What may make the action segments truly entertaining, however, may well be the fantastic sense of momentum. Many of the key moments in the series take place on a road covered by lights, rapidly streaming past as an endless array of glowing dots. Even the stars in the perfect black sky get used as a means of communicating speed when the Knight Sabers are no longer motorcycle mounted. The winding roads are all animated by hand, and they move by without a single hiccup. Adding to this pulsating sensation is the soundtrack, adding a layer of convenience to rhythm and editing. It's common place for vocal tunes to kick in during moments of combat, and these allow for easy rhythmic editing and break the action scenes away as small self-contained music videos. It also helps the momentum, and in general, it helps to make it all entertaining to watch.
Although the key players in the series, the Knight Sabers aren't the only ones with the self-imposed task of doing away with illegal and disruptive Boomer activity.
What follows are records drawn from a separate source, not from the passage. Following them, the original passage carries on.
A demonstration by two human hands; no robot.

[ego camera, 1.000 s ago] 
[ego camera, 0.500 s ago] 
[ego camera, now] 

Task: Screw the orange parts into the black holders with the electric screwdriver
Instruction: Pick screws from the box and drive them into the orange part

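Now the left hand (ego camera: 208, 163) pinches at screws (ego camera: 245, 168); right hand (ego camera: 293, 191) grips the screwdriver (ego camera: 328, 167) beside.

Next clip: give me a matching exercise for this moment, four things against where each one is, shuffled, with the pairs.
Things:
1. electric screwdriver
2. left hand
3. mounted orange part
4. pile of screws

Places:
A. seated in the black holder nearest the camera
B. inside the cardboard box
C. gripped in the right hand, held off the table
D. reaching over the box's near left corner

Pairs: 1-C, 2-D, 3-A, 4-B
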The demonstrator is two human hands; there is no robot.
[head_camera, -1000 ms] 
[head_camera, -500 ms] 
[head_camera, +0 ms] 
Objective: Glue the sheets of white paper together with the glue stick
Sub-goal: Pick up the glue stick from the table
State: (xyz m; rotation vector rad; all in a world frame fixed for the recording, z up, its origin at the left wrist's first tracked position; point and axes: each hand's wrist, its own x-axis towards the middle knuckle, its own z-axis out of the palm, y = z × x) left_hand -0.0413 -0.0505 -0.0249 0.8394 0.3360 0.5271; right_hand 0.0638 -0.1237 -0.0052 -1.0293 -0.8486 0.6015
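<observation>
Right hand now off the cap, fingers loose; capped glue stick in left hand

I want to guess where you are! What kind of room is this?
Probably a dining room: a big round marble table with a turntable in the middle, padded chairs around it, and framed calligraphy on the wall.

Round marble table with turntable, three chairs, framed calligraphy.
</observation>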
Standing a little less successfully in the background are the A.D. Police -- Nene employers -- a special division largely specializing in Boomer Crime. However, they tend to be overshadowed by the four ladies in hardsuits, but as character coincidence would have it, their separate paths cross regularly. Leon, the main officer, is established as a fan of Priss' work in the first episode with a failed attempt to hit on her. This hardly proves to be their first meeting, and eventually by sheer chance of time and place, Leon comes to know a little bit more than anyone else. Outside of this, his duties are carried out with the help of his partner Daily, a very out-of-the-closet homosexual, as the A.D. Police continue to fumble around reliably so that the real heroes of the show can continue to be justified in striking cool poses. This is just as well, as the A.D. Police choppers have a horrible habit of going down in flames.
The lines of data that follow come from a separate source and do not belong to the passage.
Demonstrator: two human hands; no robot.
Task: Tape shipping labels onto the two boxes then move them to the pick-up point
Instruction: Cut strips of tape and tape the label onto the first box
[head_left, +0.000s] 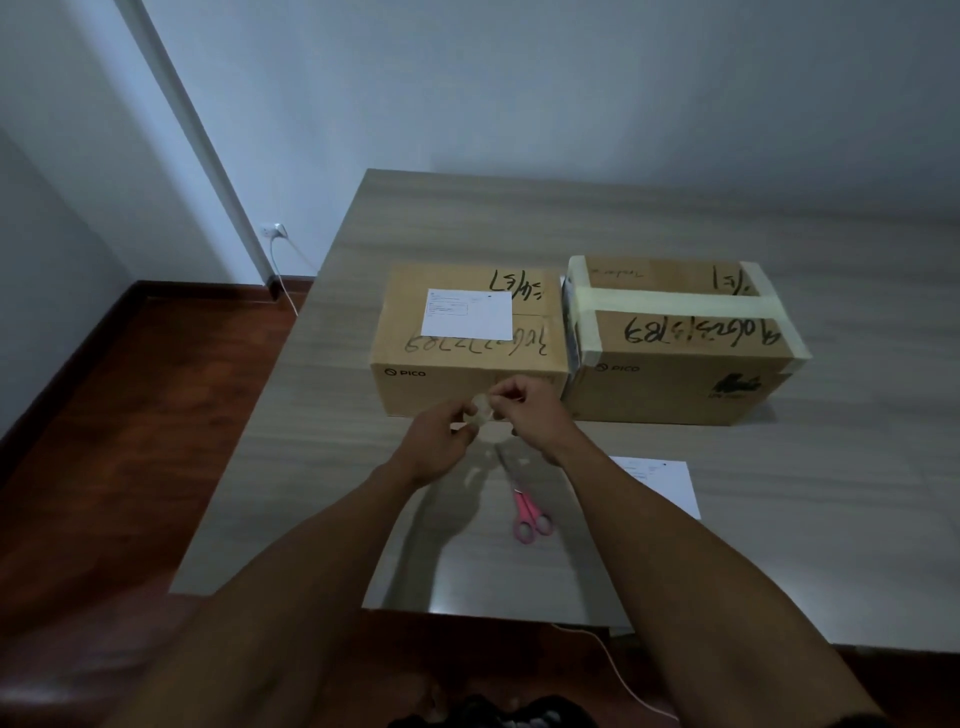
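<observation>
Two cardboard boxes stand side by side on the table. The left box (467, 358) has a white shipping label (467, 314) lying on its top. The right box (675, 364) is strapped with pale tape and carries no label. A second label sheet (667, 483) lies on the table near my right forearm. In front of the left box, my left hand (436, 447) grips a small roll of clear tape (483, 410). My right hand (524, 410) pinches the roll's free end. Pink-handled scissors (527, 512) lie on the table below my hands.
The grey wood-grain table (831, 493) stands against a white wall. Its left edge drops to a red-brown wooden floor (130, 415). A white cable runs from a wall socket (274, 230) down the left wall. Another thin cable hangs below the table's front edge.
</observation>
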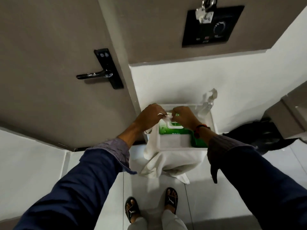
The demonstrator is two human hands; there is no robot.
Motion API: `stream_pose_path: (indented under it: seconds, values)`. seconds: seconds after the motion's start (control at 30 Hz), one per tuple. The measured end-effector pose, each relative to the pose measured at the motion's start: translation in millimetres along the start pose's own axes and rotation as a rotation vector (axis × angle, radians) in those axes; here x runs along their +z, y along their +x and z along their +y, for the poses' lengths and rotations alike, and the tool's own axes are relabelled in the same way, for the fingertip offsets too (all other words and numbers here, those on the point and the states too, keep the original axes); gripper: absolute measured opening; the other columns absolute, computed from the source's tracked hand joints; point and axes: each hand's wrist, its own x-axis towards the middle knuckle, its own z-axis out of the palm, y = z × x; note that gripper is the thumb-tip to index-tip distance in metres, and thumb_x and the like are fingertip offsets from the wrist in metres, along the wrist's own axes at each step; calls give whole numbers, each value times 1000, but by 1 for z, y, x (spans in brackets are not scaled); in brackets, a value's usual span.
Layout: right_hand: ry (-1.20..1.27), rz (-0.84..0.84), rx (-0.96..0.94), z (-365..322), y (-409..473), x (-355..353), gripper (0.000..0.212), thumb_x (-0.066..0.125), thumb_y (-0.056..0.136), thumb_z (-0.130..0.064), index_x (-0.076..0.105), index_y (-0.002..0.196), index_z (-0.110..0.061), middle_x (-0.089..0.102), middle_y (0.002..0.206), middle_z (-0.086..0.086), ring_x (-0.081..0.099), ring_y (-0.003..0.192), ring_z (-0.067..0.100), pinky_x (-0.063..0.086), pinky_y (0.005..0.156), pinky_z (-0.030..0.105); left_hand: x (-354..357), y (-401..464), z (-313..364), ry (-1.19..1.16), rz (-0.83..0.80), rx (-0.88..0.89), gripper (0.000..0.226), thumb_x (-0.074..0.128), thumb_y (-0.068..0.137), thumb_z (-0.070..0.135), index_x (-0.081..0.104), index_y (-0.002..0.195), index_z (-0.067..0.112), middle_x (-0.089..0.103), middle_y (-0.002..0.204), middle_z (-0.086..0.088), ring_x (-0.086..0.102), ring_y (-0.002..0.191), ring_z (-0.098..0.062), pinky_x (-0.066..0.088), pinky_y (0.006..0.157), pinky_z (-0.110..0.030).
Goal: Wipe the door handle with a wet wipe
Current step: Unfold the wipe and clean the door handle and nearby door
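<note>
In white tray (201, 147): green wipes pack (172, 129).

Door handle (94, 75): black lever type on a long black backplate, mounted near the right edge of a grey-brown door (49, 63), lever horizontal and pointing left, glossy. Wet wipe (167, 116): small white sheet, crumpled, drawn partly out of the white flip lid of a green pack (174, 128). The pack lies flat in a white tray (182, 143), toward its left side.
</note>
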Motion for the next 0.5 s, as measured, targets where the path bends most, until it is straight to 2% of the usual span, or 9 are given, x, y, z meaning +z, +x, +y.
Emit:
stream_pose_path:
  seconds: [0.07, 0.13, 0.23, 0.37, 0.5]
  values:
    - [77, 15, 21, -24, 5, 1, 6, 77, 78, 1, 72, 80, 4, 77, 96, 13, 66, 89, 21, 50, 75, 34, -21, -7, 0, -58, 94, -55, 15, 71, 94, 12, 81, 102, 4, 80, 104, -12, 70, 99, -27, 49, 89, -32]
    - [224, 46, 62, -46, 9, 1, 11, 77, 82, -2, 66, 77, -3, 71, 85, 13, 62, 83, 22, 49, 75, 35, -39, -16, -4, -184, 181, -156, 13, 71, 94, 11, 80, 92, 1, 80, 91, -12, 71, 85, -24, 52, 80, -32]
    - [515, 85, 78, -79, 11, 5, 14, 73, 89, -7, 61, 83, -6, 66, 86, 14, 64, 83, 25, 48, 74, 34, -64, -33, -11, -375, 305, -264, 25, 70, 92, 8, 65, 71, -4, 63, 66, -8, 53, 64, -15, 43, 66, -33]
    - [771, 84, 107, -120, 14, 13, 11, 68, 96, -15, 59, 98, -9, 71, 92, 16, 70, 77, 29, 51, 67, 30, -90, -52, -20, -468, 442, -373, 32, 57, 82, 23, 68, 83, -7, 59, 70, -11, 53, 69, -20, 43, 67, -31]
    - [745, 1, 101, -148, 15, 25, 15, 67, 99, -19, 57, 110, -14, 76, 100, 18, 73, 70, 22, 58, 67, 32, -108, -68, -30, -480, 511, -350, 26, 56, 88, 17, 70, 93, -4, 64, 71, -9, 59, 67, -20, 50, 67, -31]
The sort of atmosphere that Bubblegum Crisis creates simply doesn't exist anymore, as the formula for straightforward action and storytelling in a genuinely gritty future city seems to have died out. As much as I love what Ghost in the Shell does, I still think of this as something of a shame. For years now, Bubblegum Crisis has provided me with some of the best simple entertainment that I have ever had, and it is the one anime that I seem to be able to enjoy regardless of my mood. It has a certain timeless quality in spite of the aging visual designs of its characters, and the closed off, aggressive, yet morally grounded traits that comprise of Priss will survive far more easily. It may be incomplete, but there isn't a single low point in it, and if anything, it just keeps on getting better. By the time that the final episode, “Scoop Chase” bursts forward into its credit roll, there is little left to complain about. It leaves a few story links unresolved, but it ends on a quality episode that was well worth the time spent with it, and it has sufficient flare on that basis alone. For something that was initially to be only the one stand-alone fifty minute piece of animation, that isn't at all bad. It's a priceless piece of anime history, and one for which there still isn't a sufficient modern substitute.